According to Wikipedia, “Reactive programming is a declarative programming paradigm concerned with data streams and the propagation of change.” In literal meanings, reactive programming is asynchronous programming that handles your code to react to the data in an observable sequence. Basically, data streams become the spine of your application. When developing applications, we strive to make the app as interactive as possible and that is done by managing databases, handling URL responses at the same time, handling frameworks, and making frequent UI changes. Here comes reactive programming which serves as an alternate, the main purpose of this is that even minor functions such as messages, calls, event failures will be conveyed through data streams. While using reactive programming, you observe these streams and react when a value is emitted and that is how it becomes inherently asynchronous.
Why Do We Need Asynchronous Work?
It won’t be wrong to say that Reactive programming revolves around user experience. Reactive programming is the recognition that software must be capable of offering a better user experience than before. It combines the idea of synchronicity, with the observer and iteration pattern and standardizes the ways that producers and consumers of data must behave. Now the question comes, why do we need Asynchronous work? The best answer is nowadays we all want a better user experience, we always strive to make our applications more responsive and provide users with better user experience without the hassle of delayed thread or any performance issues.
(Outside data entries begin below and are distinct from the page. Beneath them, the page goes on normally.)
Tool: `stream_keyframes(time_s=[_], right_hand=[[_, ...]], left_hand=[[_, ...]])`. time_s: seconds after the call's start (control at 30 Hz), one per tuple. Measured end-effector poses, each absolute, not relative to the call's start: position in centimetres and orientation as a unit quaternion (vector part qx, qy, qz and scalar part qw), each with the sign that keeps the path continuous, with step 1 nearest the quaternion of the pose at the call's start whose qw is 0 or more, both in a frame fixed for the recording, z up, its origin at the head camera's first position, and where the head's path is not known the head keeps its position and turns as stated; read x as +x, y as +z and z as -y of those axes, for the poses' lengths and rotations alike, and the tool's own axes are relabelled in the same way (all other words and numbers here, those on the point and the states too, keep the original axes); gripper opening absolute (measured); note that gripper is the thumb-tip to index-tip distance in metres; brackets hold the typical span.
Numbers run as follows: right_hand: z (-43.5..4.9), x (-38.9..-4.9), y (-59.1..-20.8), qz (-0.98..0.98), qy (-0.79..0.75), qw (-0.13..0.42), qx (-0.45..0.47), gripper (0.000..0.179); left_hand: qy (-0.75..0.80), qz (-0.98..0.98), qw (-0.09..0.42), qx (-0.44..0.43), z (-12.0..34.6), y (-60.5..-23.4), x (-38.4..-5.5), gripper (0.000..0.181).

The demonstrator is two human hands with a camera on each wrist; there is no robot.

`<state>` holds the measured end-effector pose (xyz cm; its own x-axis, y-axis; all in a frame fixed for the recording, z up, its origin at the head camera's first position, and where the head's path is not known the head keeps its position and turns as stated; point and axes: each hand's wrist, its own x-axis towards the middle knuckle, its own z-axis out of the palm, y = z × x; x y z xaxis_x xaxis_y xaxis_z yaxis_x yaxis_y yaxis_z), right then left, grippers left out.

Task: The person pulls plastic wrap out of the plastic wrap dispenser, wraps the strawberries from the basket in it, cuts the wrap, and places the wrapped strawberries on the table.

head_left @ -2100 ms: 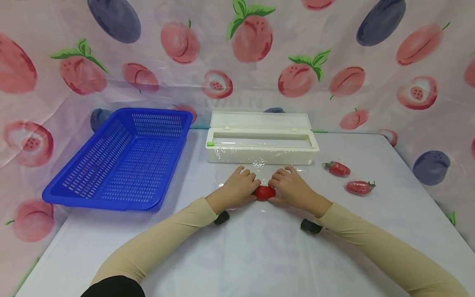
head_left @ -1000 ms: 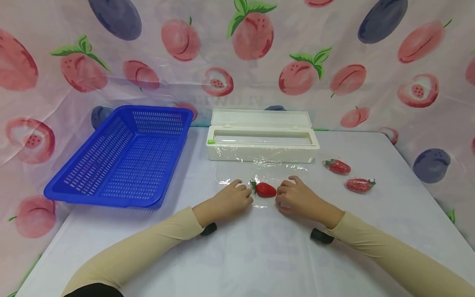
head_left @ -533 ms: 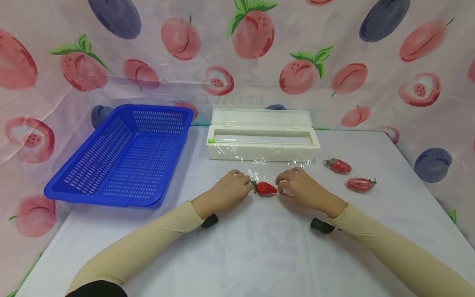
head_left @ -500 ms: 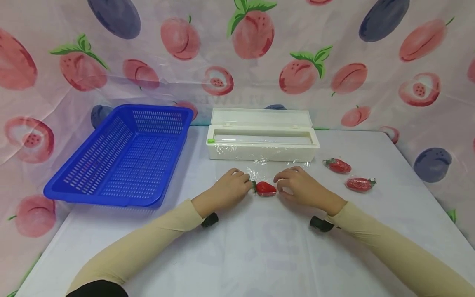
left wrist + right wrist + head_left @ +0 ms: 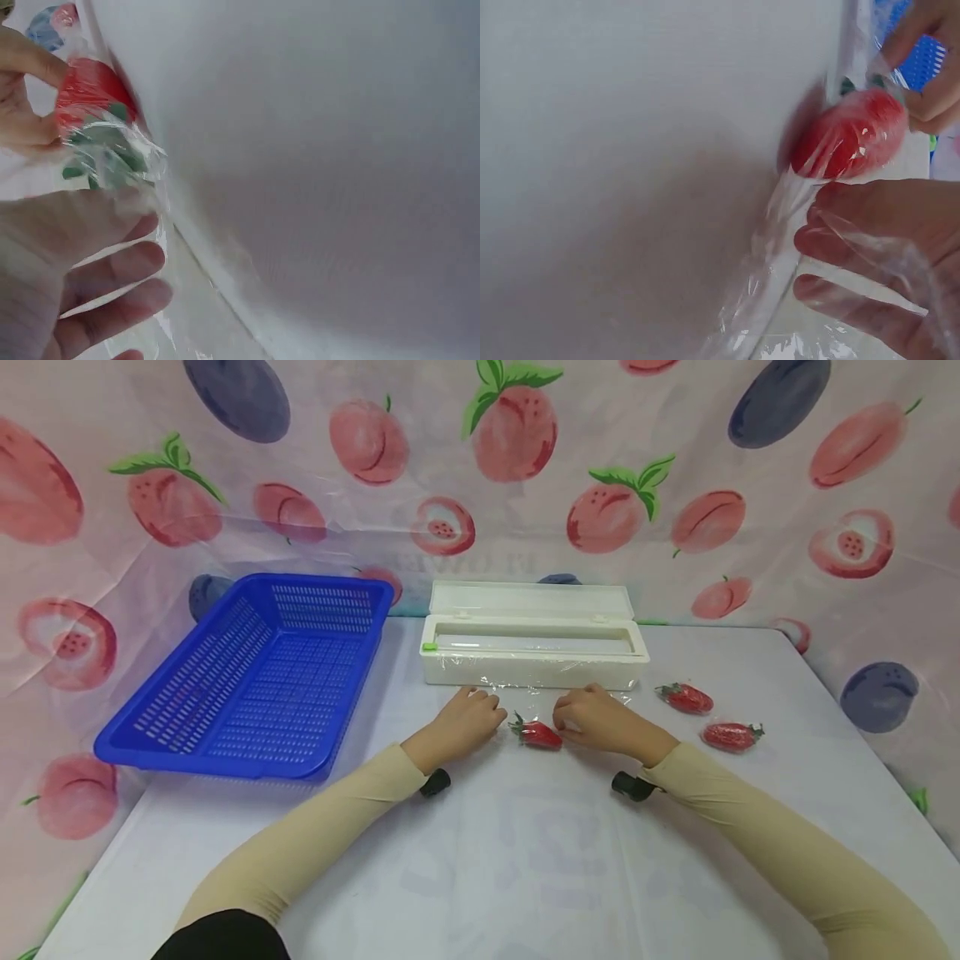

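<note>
A strawberry (image 5: 538,735) with green leaves lies in clear cling film, between the two hands in the head view. Film wraps over its red body (image 5: 859,135) in the right wrist view and bunches round the leaves (image 5: 109,154) in the left wrist view. My left hand (image 5: 465,720) is at the leaf end, thumb and forefinger pinching the film there. At the tip end, my right hand (image 5: 600,718) pinches film between thumb and forefinger, and film stretches across its other fingers. The film runs back toward a white cling film dispenser (image 5: 534,673).
The dispenser's lid (image 5: 531,599) stands raised at the back. A blue basket (image 5: 217,762) sits at the left. Two film-wrapped strawberries, one farther back (image 5: 686,697) and one nearer (image 5: 732,737), lie to the right on the white-covered table (image 5: 525,868).
The strawberry was turned under both hands, then lay loose on the film with the hands apart. Now film covers it, it tilts slightly, and both hands have shifted toward the dispenser.
</note>
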<state>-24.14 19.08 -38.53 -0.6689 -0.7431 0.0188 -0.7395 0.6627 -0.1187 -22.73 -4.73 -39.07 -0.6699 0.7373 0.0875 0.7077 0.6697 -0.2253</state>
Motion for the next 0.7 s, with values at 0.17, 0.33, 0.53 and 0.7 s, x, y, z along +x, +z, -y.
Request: stream_keyframes(time_s=[0.17,0.33,0.53,0.7], right_hand=[[-18.9,-24.3,-38.8,-0.907,-0.040,0.008,-0.420,0.007],[-18.9,-24.3,-38.8,-0.910,-0.038,0.012,-0.413,0.006],[-19.1,-24.2,-38.6,-0.912,-0.042,0.007,-0.407,0.006],[-19.5,-24.3,-38.8,-0.912,-0.046,-0.002,-0.408,0.006]], left_hand=[[0.115,0.906,0.068,-0.403,5.2,-39.0,-23.7,0.013],[0.116,0.917,0.088,-0.371,5.0,-37.9,-23.9,0.015],[0.078,0.898,0.061,-0.429,2.5,-37.6,-23.1,0.045],[0.087,0.902,0.028,-0.421,1.0,-38.3,-23.0,0.044]])
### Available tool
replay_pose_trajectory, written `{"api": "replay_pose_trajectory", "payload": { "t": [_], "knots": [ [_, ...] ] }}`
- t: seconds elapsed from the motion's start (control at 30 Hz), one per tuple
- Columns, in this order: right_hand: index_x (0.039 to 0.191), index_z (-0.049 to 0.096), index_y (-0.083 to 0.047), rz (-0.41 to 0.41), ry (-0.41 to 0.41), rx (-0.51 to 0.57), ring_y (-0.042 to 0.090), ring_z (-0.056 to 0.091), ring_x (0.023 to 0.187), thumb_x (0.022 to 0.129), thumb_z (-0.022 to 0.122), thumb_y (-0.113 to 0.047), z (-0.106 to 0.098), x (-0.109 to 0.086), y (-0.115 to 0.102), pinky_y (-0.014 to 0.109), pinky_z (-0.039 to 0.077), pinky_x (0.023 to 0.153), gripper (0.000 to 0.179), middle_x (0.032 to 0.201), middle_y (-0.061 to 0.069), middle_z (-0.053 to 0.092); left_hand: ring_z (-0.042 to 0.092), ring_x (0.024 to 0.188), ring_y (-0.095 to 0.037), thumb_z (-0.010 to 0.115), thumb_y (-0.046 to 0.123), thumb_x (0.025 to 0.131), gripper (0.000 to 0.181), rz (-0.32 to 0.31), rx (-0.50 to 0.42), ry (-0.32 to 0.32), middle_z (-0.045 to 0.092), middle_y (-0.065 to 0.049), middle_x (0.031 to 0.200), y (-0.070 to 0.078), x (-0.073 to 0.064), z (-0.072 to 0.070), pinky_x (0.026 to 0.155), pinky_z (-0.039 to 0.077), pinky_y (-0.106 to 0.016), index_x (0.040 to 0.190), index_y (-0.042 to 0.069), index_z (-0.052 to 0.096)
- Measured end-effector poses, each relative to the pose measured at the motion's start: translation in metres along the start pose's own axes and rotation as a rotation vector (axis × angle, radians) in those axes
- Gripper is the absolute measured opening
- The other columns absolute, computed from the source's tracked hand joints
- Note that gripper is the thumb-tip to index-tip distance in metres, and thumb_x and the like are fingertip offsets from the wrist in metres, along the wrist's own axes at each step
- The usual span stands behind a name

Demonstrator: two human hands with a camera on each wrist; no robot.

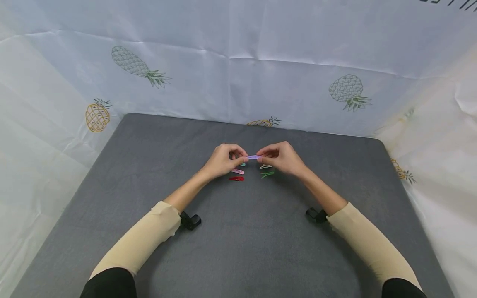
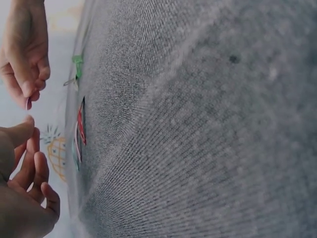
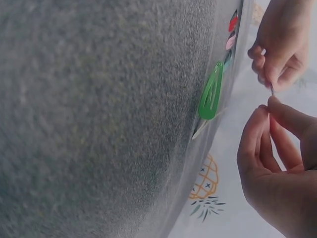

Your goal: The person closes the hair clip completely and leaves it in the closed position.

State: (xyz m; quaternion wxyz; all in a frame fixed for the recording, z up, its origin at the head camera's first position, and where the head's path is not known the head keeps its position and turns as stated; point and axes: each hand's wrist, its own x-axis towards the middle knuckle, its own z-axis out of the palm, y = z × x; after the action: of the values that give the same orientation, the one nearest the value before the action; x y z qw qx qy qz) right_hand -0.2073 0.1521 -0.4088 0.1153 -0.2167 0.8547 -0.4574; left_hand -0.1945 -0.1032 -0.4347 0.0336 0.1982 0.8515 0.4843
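Between my two hands, over the far half of the table, is a slim purple snap hair clip (image 1: 254, 157). My left hand (image 1: 221, 161) pinches its left end between thumb and fingertips. The other end is pinched by my right hand (image 1: 285, 159), whose fingers cover part of it. Under the left hand lie a red hair clip (image 1: 236, 179), a pink one (image 1: 237, 171) and a partly hidden teal one (image 1: 242, 164), in a column. Below the right hand are a green hair clip (image 3: 210, 94) and a cream one (image 1: 266, 167).
A grey cloth-covered table (image 1: 238, 248) spreads beneath both arms. White curtain (image 1: 238, 82) with pineapple prints hangs along its back and sides. Black wrist mounts (image 1: 190, 221) stick out from the cream sleeves (image 1: 141, 236).
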Motion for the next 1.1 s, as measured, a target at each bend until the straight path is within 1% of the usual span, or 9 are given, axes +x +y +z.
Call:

For better understanding, consider the Google map, for instance, the application signifies a mark on your current location and when you commute the mark moves with you, now when you walk to a coffee shop near you the mark will indicate the movement in real-time, this function is accomplished by tracking the location, then it tracks the value and submits to the API in a very few seconds, the API then returns a response to the UI thread which is then displayed on your screen. This whole process is reactive programming in a nutshell.
Interesting Facts on Reactive Programming
1- Reactive programming and Reactive Framework
It is essential to differentiate between reactive programming and reactive framework. Reactive frameworks comprises of reactive systems and they are intended to be responsive and resilient. Being responsive requires that our system must handle a collection of requests in less time even in situations when there are more requests than normal.
2- Applications using Reactive Programming
As we know reactive programming has made it possible to express static and dynamic data streams through extremely interactive mobile applications as well as web applications. Using reactive programming everything becomes a stream, Netflix utilizes reactive programming in its programs, it receives around 400 billion requests every single day, but all events still run side by side with each other and produce reliable and quick responses from users all across the globe.
3- Use Experience and Greater Efficiency
So, reactive programming makes everything interactive, all the applications we use in daily life are reactive at the front end but the development in reactive programming has made it applicable to the back end as well. The asynchronous nature of reactive programming has increased the efficiency with data that moves and responds in near real-time.
Benefits Of Reactive Programming
• It results in increased performance. It is accomplished through the possibility of processing large amounts of data efficiently and quickly.
• Improves UX. A web application becomes responsive which leads to better user experience.
• The readable and understandable code allows the developers to make frequent alterations and modifications.
• It helps to make the code manageable.
Drawbacks Of Reactive Programming
• It is memory intensive to store streams of data most of the time (since it is based on streams over time).
• Can get unconventional to learn at the start (needs everything to be a stream).
• Most complications must be dealt with at the time of the declaration of new services.
• Lack of good and simple resources to learn.
• Often confused to be equivalent to Functional Reactive Programming.
Conclusion
The world of technology is always in the hunt for better and effective techniques that can result in greater user experience and to make the backend simpler and manageable. Reactive programming has resulted in greater productivity through logic and dataflow. It also allows enhancements to both resilience and scalability. These traits of reactive programming help construct a framework that offers a positive experience to the consumers.